When we learn about inheritance hierarchies, we will see that this class is
special because it is at the root of the inheritance hierarchy: every
class in Java is an extension/specialization of the Object class.
(You can see this trivially if you look at the Javadoc for any other class:
it will always show java.lang.Object as the first class in
the hierarchy.)
This class is defined in the java.lang package.
For now, though, we will concentrate on just two salient facts about the
Object class, discussed below.
We can specify Object as the type of a variable: this includes local variables, parameter variables, instance variables -and now, even the type stored as the indexed members in array variables. If we declare a variable to be of the Object type...

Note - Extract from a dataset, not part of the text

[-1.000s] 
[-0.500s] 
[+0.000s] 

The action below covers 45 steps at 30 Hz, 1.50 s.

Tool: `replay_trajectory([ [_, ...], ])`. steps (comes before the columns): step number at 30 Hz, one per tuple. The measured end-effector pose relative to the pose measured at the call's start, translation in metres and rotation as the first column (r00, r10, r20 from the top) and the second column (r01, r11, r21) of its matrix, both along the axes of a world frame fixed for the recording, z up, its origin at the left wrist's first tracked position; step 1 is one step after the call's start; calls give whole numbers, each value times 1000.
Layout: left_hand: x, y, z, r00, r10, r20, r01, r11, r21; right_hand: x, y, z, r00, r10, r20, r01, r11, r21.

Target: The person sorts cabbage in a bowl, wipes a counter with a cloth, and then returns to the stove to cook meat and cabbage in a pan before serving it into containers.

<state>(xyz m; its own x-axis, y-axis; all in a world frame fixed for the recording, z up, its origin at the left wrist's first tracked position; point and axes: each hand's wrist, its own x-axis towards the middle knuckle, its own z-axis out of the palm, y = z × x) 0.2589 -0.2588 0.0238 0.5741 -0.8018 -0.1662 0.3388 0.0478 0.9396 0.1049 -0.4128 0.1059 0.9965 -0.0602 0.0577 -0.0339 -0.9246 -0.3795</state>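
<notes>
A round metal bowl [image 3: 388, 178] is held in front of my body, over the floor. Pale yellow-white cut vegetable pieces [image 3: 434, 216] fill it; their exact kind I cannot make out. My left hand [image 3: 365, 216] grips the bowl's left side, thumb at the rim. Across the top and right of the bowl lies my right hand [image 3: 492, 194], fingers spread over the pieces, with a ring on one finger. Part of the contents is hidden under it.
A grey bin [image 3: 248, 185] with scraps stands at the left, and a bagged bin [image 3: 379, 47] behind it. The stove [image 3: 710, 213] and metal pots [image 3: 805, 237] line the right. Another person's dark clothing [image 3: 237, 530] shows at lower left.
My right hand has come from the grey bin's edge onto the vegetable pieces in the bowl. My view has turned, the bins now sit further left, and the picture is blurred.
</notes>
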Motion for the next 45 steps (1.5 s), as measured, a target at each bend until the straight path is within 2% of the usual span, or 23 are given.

So, Java ALLOWS Object o = new Object(); and Object o = new Timer(); and Object o = new Rational(1,2); Note, though, that we still cannot store a value of a primitive type in such a variable: e.g., Java DOES NOT ALLOW Object o = 10; because it must store a reference value, not a primitive value. But remember that we can use wrapper classes to achieve an equivalent result: e.g., Java allows Object o = new Integer(10); The Object class defines only about a dozen methods, of which toString is the only one that we have studied. Thus, Java allows calling o.toString() regardless of which ALLOWABLE declaration above we use. Regardless of what kind of object the reference in an Object variable refers to, we can call only Object methods on it. So, even if we wrote Object o = new Integer(10); Java DOES NOT ALLOW calling o.intValue() because intValue is not a method defined in the Object class. Thus, using the type Object gives us power in one dimension but restricts power in another. It is powerful because variables of this type can store (generic) references to any objects. But, it restricts us from calling all but a few methods on these variables. This balance of power will be explored throughout the rest of this lecture and addressed later, as the basis of inheritance hierarchies and polymorphic behavior. There is an important distinction between the declared type of a variable and the class of the object to which it refers. There was no distinction before, because the type of a variable and the class of the object to which it refers were always the same. What seems like a small leak in this rule will turn into a mighty river as we discuss interfaces and inheritance hierarchies. |
The instanceof operator |
We have learned that variables declared of type Object can store
references to objects constructed from any class.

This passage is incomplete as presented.